[What is being asked]
The data must be written out once more, precisely as given.

[Stored data]
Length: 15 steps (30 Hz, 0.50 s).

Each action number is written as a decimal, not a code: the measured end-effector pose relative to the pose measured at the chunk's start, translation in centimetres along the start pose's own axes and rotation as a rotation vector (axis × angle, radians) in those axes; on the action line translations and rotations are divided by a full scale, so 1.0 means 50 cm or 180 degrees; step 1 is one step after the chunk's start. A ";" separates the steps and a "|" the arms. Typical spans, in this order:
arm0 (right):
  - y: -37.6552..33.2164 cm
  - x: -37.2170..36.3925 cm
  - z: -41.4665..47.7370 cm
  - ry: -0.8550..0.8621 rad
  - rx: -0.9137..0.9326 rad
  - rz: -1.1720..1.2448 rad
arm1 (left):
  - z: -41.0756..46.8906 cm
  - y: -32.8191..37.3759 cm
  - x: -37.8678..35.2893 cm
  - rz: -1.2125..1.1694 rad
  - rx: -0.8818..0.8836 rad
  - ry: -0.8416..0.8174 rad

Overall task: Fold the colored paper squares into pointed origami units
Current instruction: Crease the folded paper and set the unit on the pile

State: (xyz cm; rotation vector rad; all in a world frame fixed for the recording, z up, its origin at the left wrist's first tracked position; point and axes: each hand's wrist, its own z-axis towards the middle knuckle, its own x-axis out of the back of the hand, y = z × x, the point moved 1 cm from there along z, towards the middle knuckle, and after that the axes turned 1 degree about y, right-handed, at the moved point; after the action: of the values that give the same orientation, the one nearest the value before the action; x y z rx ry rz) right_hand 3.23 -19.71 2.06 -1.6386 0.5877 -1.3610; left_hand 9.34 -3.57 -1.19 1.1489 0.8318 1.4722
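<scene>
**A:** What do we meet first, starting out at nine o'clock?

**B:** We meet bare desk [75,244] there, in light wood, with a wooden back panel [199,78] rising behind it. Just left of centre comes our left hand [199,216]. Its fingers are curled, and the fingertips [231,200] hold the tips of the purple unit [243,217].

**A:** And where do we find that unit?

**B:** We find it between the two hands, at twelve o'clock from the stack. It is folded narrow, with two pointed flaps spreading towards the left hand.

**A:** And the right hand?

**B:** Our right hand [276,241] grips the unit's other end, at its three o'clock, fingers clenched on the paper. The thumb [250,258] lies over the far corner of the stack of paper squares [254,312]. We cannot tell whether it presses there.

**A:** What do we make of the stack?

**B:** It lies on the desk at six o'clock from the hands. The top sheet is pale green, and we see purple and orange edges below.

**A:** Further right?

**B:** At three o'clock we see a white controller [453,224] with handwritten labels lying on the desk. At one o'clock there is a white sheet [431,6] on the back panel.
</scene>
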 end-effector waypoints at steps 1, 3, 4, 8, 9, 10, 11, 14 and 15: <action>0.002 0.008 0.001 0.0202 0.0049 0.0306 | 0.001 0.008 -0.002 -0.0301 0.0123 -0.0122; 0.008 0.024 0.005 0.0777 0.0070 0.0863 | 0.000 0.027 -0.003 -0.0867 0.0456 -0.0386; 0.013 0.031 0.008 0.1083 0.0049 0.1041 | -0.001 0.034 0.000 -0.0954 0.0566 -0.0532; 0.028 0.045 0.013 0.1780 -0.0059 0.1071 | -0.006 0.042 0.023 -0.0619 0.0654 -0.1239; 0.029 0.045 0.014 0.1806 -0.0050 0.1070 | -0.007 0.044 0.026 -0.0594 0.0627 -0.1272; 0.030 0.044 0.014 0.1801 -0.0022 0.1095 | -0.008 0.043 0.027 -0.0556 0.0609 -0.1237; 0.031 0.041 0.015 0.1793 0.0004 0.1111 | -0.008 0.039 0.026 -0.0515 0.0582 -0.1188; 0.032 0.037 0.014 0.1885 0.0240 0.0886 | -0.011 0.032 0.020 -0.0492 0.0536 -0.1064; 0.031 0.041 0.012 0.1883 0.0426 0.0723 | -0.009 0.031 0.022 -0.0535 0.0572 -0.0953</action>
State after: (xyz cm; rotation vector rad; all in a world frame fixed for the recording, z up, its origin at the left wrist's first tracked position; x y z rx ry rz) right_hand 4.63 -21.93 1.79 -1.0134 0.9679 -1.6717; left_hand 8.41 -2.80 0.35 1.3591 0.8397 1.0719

[Task response]
Length: 15 steps (30 Hz, 0.50 s).

Each action number is written as a decimal, not a code: the measured end-effector pose relative to the pose measured at the chunk's start, translation in centimetres along the start pose's own axes and rotation as a rotation vector (axis × angle, radians) in those axes; on the action line translations and rotations are divided by a full scale, so 1.0 means 50 cm or 180 degrees; step 1 is one step after the chunk's start. A ";" separates the steps and a "|" the arms. Typical spans, in this order:
arm0 (right):
  - y: -37.6552..33.2164 cm
  - x: -37.2170..36.3925 cm
  - z: -41.4665..47.7370 cm
  - ry: -0.8550..0.8621 rad
  - rx: -0.9137..0.9326 rad
  - rz: -1.1720..1.2448 rad
arm1 (left):
  - z: -41.0756..46.8906 cm
  - y: -32.8191..37.3759 cm
  - x: -37.8678..35.2893 cm
  - rz: -1.2125..1.1694 rad
  - rx: -0.8818..0.8836 rad
  - ry: -0.8416..0.8174 rad

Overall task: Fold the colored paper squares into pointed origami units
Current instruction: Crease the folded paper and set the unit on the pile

State: (xyz cm; rotation vector rad; all in a world frame fixed for the recording, z up, its origin at the left wrist's first tracked position; point and axes: each hand's wrist, its own z-axis towards the middle knuckle, its own x-axis out of the back of the hand, y = z × x, the point moved 1 cm from there along z, towards the middle knuckle, and after that the axes turned 1 degree about y, right-handed, at the moved point; after the action: of the values that give the same orientation, the one nearest the value before the action; x y z rx ry rz) right_hand 3.23 -19.71 2.06 -1.6386 0.5877 -1.3610; left_hand 9.34 -3.57 -1.19 1.1489 0.8318 1.4722
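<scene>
**A:** What do we meet first, starting out at nine o'clock?

**B:** We meet bare desk [75,244] there, in light wood, with a wooden back panel [199,78] rising behind it. Just left of centre comes our left hand [199,216]. Its fingers are curled, and the fingertips [231,200] hold the tips of the purple unit [243,217].

**A:** And where do we find that unit?

**B:** We find it between the two hands, at twelve o'clock from the stack. It is folded narrow, with two pointed flaps spreading towards the left hand.

**A:** And the right hand?

**B:** Our right hand [276,241] grips the unit's other end, at its three o'clock, fingers clenched on the paper. The thumb [250,258] lies over the far corner of the stack of paper squares [254,312]. We cannot tell whether it presses there.

**A:** What do we make of the stack?

**B:** It lies on the desk at six o'clock from the hands. The top sheet is pale green, and we see purple and orange edges below.

**A:** Further right?

**B:** At three o'clock we see a white controller [453,224] with handwritten labels lying on the desk. At one o'clock there is a white sheet [431,6] on the back panel.
</scene>
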 end-effector waypoints at steps 1, 3, 4, 8, 9, 10, 11, 14 and 15: <action>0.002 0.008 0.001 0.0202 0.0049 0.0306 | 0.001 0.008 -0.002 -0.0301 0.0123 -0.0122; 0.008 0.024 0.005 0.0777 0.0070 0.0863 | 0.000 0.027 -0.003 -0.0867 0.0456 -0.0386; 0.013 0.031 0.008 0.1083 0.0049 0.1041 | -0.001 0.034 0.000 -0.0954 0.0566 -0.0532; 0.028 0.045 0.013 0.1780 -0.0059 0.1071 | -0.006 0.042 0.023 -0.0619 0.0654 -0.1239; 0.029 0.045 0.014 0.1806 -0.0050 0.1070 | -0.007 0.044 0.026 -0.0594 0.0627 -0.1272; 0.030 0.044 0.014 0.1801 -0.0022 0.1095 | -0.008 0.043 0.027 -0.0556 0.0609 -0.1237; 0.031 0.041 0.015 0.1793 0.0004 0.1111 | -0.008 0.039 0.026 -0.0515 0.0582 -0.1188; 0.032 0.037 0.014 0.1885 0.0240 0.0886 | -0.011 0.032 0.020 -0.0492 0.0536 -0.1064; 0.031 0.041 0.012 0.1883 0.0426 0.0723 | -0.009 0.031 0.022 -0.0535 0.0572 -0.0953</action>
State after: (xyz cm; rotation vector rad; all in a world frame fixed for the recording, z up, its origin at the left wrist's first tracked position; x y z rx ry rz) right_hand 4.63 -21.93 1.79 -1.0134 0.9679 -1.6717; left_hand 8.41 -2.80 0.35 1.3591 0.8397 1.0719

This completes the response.